Task goal:
Among the records below, find each line containing the word "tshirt" and copy it.

Data section:
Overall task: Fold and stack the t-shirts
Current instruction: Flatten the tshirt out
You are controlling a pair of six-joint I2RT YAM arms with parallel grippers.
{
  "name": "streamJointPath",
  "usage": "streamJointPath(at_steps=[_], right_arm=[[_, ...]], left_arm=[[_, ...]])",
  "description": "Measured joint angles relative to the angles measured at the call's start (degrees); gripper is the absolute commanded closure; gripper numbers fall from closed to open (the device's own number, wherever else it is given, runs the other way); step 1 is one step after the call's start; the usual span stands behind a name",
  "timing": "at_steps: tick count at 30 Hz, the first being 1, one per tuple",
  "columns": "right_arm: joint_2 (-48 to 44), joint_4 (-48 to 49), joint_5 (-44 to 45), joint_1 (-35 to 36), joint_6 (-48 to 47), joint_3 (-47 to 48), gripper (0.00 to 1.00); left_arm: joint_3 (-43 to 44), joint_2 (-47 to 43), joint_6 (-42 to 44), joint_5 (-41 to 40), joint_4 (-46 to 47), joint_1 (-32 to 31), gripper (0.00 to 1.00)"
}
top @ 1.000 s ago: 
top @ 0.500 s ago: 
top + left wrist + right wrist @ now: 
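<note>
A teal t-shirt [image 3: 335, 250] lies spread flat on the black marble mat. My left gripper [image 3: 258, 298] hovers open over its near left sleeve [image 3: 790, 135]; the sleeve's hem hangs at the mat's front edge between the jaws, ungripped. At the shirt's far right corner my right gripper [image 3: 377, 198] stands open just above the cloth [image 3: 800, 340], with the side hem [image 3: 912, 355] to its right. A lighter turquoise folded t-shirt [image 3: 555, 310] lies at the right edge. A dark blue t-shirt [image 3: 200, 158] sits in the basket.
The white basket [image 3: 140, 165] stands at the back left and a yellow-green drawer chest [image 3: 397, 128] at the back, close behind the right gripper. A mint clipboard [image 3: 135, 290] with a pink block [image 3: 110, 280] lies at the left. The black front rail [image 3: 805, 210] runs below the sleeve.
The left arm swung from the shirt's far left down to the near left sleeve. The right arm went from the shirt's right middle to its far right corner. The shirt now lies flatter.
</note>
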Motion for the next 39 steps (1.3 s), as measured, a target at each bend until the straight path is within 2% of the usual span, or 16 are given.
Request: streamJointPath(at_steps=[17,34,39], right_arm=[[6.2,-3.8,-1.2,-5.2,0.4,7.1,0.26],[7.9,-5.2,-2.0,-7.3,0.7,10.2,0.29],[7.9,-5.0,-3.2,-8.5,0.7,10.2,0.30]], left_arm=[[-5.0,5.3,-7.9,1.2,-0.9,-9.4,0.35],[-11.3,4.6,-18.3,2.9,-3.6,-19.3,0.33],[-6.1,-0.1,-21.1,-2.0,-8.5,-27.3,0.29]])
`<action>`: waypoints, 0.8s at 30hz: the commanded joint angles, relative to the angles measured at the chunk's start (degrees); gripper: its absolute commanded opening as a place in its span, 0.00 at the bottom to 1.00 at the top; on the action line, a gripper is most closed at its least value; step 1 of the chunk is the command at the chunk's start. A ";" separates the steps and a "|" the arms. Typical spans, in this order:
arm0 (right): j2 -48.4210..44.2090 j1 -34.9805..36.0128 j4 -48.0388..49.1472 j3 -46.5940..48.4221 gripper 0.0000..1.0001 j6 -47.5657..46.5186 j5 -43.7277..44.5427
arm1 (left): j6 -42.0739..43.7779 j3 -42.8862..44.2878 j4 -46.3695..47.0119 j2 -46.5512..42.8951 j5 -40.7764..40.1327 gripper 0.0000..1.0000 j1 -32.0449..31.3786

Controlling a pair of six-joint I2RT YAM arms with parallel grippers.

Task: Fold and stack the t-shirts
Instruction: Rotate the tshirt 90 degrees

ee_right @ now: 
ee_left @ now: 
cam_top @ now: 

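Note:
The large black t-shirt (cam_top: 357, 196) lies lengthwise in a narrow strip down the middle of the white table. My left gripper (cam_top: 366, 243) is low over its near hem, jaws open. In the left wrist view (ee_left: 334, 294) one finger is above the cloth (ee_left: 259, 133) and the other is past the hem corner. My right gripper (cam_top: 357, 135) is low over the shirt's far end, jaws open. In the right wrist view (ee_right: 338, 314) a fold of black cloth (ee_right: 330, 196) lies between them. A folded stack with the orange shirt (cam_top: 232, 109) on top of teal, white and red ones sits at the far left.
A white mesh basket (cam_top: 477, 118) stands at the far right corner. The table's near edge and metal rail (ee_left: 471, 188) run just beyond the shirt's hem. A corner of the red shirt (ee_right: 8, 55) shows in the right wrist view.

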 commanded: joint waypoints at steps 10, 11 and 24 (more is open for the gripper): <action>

Answer space:
Current instruction: Flatten the tshirt out
Instruction: Rotate the tshirt 90 degrees

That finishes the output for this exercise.